Retrieval Head Mechanistically Explains Long-Context Factuality (2404.15574v1)

Published 24 Apr 2024 in cs.CL

Abstract: Despite the recent progress in long-context LLMs, it remains elusive how transformer-based models exhibit the capability to retrieve relevant information from arbitrary locations within the long context. This paper aims to address this question. Our systematic investigation across a wide spectrum of models reveals that a special type of attention heads are largely responsible for retrieving information, which we dub retrieval heads. We identify intriguing properties of retrieval heads:(1) universal: all the explored models with long-context capability have a set of retrieval heads; (2) sparse: only a small portion (less than 5\%) of the attention heads are retrieval. (3) intrinsic: retrieval heads already exist in models pretrained with short context. When extending the context length by continual pretraining, it is still the same set of heads that perform information retrieval. (4) dynamically activated: take Llama-2 7B for example, 12 retrieval heads always attend to the required information no matter how the context is changed. The rest of the retrieval heads are activated in different contexts. (5) causal: completely pruning retrieval heads leads to failure in retrieving relevant information and results in hallucination, while pruning random non-retrieval heads does not affect the model's retrieval ability. We further show that retrieval heads strongly influence chain-of-thought (CoT) reasoning, where the model needs to frequently refer back the question and previously-generated context. Conversely, tasks where the model directly generates the answer using its intrinsic knowledge are less impacted by masking out retrieval heads. These observations collectively explain which internal part of the model seeks information from the input tokens. We believe our insights will foster future research on reducing hallucination, improving reasoning, and compressing the KV cache.

PDF Abstract

Investigating the Role of Retrieval Heads in LLMs for Long-context Information Processing

Introduction

This paper presents a systematic paper aimed at understanding the role and functioning of a specific type of attention heads, referred to as "retrieval heads," within transformer-based LLMs that handle long-context data. Attention mechanisms in such models enable the retrieval of relevant information across extended passages of text. By conducting experiments across four model families, six model scales, and three types of finetuning, the researchers identify properties of retrieval heads that significantly affect how LLMs access and use information from long data sequences.

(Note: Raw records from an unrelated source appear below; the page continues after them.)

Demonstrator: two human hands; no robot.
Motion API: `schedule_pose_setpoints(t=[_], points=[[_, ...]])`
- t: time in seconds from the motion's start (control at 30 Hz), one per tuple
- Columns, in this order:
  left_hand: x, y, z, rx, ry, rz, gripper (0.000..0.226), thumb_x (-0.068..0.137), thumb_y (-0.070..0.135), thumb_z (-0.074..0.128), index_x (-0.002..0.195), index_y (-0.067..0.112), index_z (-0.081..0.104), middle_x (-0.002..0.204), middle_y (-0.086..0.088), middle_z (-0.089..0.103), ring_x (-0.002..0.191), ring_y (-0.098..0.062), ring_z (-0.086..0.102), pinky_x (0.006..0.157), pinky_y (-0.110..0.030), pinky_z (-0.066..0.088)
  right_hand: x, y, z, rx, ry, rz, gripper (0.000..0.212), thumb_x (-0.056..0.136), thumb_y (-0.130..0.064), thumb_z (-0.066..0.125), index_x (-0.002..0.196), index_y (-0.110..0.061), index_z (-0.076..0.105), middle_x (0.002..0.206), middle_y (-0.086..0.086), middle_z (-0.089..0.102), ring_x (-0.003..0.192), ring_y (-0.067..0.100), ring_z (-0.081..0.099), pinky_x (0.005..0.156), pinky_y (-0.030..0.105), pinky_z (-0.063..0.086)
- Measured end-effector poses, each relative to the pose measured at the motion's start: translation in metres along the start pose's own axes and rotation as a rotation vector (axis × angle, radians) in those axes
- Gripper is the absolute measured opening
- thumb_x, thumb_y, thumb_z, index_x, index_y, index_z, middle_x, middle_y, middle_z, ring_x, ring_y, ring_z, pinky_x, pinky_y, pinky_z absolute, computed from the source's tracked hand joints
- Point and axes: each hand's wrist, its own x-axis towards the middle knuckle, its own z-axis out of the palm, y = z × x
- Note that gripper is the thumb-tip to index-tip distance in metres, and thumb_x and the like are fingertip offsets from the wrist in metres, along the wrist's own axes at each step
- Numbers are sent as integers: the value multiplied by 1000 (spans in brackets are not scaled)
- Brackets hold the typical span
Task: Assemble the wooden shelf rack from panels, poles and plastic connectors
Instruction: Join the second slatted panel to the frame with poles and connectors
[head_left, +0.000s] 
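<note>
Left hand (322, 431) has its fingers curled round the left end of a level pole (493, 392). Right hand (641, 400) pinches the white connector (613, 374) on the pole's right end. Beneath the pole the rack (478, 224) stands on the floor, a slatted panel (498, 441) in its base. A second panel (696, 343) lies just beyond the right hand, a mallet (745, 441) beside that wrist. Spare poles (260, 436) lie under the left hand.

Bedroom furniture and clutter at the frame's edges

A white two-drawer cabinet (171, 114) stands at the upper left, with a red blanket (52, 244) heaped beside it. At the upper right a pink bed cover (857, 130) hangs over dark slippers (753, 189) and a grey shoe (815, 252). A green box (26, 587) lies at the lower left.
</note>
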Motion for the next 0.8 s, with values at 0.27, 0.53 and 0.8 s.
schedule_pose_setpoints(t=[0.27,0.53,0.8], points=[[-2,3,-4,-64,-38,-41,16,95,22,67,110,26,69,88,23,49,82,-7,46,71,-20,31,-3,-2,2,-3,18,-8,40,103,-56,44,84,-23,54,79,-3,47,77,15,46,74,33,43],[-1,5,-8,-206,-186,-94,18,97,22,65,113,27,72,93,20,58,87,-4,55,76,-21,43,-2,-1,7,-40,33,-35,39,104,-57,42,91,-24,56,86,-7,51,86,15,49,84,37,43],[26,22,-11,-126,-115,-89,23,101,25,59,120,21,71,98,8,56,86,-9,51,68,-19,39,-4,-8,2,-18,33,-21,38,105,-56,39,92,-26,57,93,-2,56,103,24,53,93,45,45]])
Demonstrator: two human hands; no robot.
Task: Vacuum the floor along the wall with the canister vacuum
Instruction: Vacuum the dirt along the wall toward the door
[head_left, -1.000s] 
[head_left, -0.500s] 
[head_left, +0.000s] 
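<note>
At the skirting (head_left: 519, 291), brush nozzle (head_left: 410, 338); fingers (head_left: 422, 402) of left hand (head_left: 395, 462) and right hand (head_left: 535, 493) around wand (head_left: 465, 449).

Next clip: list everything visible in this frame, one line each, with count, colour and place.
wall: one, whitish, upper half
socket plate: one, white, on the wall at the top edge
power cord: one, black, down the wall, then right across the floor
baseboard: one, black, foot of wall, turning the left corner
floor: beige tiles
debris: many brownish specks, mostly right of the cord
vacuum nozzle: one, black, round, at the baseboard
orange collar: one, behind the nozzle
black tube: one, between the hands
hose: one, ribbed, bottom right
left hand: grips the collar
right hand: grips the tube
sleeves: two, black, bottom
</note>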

Detection of Retrieval Heads

The researchers developed a method to detect retrieval heads based on their specific behavior - the frequency with which they copy tokens from input to output during model predictions. This method involves a procedure called the Needle-in-a-Haystack test, designed to evaluate the ability of models to retrieve exact information embedded randomly in a larger context. The outcome of this method was a "retrieval score," which quantifies the efficiency of heads in copying relevant tokens during the generation process. This score allowed the identification of retrieval heads among numerous attention heads, pointing out that typically less than 5% of heads in any tested model displayed significant retrieval behavior.

Characteristics of Retrieval Heads

The paper outlines several key characteristics of retrieval heads:

Universal and Sparse Existence: Retrieval heads are a sparse yet universal phenomenon among tested LLMs capable of handling long contexts, regardless of the model architecture or training specifics.
Dynamic Activation: The activation of these heads depends largely on the context, with some heads always active while others only in specific scenarios.
Intrinsic to Models: Intriguingly, these heads appear inherently in models, even those pre-trained on shorter contexts, and continue to function similarly even after extensive further training or modifications in model architecture.

Impact on Model Outputs

Extensive experiments demonstrate that the activation of retrieval heads is crucial for the model's ability to retrieve accurate information from long passages. When these heads are disabled or not fully operational, the model's performance diminishes, often leading to the generation of inaccurate or hallucinated content. These heads also play a significant role in more complex reasoning tasks, such as chain-of-thought processes, where the model needs to maintain and access a trail of prior thoughts or inputs to generate coherent and contextually faithful outputs.

Implications and Future Directions

The findings from this research underscore the critical role of retrieval heads in managing long-context data within LLMs and highlight potential pathways for enhancing model design. Considerations for future work include exploring mechanisms to tech these model components more explicitly during training phases or devising model architectures that enable more efficient or robust information retrieval capacities. Moreover, understanding the specific workings of these retrieval heads could lead to better strategies for model compression and deployment, particularly in optimizing the storage and computation overhead associated with maintaining long context windows in operational settings.

Conclusion

The paper solidifies the understanding of how certain types of attention heads, specifically retrieval heads, contribute fundamentally to the model's ability to process and utilize long-sequence data efficiently. It paves the way for refined model architectures and training strategies that could further harness the power of LLMs in applications requiring the processing of extensive textual data.